More targeted thoughts:
- The authors do go out of their way to highlight that this is a framework for learnability (rather than the "acquirability" I'm fond of), since it assumes an ideal learner. They often mention that it represents an "upper bound on learnability", and note that they provide a "predicted order for the acquisition by children". I think it's important to remember that this upper bound and predicted order still only applies if the problem is viewed by children the particular way that the authors frame it. Looking through the supplemental material and the specifics of the phenomena they examine, sometimes very specific knowledge (or kinds of knowledge) is assumed (for example, knowledge of traces, "it-punctuation", "non-trivial" parenthood - which may or may not be equivalent to the linguistic notion of c-command). In addition, I think they have to assume that no other information is available for these phenomena in order for the "predicted order for the acquisition by children" to hold. I have the same reservations about the data they use to evaluate their ideal MDL learners - some of the data quite clearly isn't child-directed speech because the frequencies are too low for their MDL learner to function properly. But...doesn't that say something about the data real children are exposed to, and how there may not be sufficient data for various phenomena in child-directed speech? Also, relatedly, maybe the mismatch the authors see between their model's predictions and actual child behavior in figure 5 has to do with the fact they didn't train their model on child-directed speech data?
- On a related note, I really wonder if there's some way to translate the MDL framework to something more realistic for children (cognitively plausible, etc.). The intuitions behind the framework are simple and intuitive - you want a balance between simplicity of grammar and data coverage. The Bayesian framework is a specific form of this balancing act, and can be adapted easily to be an online kind of process. Can the MDL? What would code length correspond to - efficient processing and representation of data? The authors definitely try to point out where the MDL evaluation would come in for learning, saying that it is the decision to add or not add a rule to the existing grammar (and so the comparison is between two competing grammars that differ by one rule).

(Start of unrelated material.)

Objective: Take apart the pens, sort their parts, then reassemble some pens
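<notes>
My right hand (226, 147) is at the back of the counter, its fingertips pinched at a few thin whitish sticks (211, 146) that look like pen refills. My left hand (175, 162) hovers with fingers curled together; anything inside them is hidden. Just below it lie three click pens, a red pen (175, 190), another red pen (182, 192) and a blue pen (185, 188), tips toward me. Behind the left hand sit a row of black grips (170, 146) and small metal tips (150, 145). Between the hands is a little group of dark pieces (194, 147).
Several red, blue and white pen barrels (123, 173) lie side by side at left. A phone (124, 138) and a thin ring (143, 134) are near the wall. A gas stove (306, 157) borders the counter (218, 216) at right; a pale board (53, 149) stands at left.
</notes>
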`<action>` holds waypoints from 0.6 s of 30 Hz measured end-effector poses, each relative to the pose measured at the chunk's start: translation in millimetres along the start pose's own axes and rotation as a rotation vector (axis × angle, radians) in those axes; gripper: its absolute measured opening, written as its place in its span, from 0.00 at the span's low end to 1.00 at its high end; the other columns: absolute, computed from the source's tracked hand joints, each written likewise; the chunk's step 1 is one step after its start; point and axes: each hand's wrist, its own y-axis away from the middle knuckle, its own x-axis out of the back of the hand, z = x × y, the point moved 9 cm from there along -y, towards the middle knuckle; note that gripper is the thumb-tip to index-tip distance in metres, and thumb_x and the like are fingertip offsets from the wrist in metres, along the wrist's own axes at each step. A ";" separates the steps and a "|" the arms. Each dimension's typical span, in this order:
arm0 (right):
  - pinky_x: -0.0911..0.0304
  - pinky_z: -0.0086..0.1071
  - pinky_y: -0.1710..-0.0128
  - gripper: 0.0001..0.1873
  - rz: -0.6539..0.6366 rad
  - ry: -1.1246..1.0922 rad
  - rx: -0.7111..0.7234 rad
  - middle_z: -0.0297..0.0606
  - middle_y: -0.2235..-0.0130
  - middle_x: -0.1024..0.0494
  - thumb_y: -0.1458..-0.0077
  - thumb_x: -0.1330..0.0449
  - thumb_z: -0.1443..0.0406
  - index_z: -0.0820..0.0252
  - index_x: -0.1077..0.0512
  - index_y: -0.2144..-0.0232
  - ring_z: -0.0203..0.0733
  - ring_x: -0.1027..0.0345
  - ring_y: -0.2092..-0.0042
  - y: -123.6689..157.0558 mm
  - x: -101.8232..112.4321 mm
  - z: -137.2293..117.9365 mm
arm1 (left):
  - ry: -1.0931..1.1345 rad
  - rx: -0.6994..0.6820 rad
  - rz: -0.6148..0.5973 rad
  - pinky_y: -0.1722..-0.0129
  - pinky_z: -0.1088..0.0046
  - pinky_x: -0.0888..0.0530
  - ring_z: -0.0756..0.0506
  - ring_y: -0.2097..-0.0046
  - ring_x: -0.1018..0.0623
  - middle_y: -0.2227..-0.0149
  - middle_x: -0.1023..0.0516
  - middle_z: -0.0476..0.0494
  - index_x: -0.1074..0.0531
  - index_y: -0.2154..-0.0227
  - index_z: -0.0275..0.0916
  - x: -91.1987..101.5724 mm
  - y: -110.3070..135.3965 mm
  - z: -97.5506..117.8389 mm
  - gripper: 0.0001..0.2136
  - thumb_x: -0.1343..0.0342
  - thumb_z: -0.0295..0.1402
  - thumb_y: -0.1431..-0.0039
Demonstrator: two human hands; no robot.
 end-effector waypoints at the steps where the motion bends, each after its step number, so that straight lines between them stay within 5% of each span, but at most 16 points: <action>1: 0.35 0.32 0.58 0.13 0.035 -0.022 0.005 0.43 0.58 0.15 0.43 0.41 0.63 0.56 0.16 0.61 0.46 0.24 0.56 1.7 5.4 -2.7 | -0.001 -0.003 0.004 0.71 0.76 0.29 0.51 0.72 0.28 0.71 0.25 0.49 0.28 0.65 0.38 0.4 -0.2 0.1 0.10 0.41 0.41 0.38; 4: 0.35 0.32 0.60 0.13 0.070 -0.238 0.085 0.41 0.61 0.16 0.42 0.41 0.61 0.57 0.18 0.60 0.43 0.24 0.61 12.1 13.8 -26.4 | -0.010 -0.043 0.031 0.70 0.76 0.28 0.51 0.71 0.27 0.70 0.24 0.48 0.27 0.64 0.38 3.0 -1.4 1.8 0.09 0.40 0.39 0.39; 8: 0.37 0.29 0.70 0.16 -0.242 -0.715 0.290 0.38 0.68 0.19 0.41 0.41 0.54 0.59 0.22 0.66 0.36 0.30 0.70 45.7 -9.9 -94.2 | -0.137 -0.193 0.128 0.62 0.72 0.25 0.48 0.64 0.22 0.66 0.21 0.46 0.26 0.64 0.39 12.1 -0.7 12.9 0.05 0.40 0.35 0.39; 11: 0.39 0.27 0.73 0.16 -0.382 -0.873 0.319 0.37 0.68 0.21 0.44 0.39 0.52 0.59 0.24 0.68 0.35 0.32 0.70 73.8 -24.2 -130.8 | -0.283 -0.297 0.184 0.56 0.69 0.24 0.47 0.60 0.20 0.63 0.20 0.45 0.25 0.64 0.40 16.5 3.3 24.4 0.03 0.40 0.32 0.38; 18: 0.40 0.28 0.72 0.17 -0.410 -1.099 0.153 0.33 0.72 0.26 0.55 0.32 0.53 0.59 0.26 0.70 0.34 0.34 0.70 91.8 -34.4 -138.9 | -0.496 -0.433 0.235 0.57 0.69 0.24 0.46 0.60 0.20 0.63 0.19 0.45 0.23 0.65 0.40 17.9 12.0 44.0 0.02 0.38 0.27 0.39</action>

- I also really want to be able to map some of the MDL-specific notions to something psychological. (Though maybe this isn't possible.) For example, what is C[prob] (the constant value of encoding probabilities)? Is it some psychological processing/evaluation cost? In some cases, the fact that a particular form is required in order to learn the restriction reminds me strongly of the notion of "unambiguous data" that's been around in generative grammar acquisition for awhile.
- Specific phenomena: I was surprised by some of the results the authors found. For example "what is" (Table 5) - the frequency in child-directed speech is over 12000 occurrences per year but adult-directed speech is less than 300 per year? That seems odd. The same happens for "who is" (Table 6). Turning to the dative alternation examples, "donate" apparently appears far more often per year (15 times) than "shout" ( less than 4), "whisper" (less than 2), or "suggest" (less than 1). That seems odd to me. Also, for Table 16 on the transitive/intransitive examples, how does a encoding "savings" of 0.0 bits lead to any kind of learning under this framework? Maybe this is a rounding error?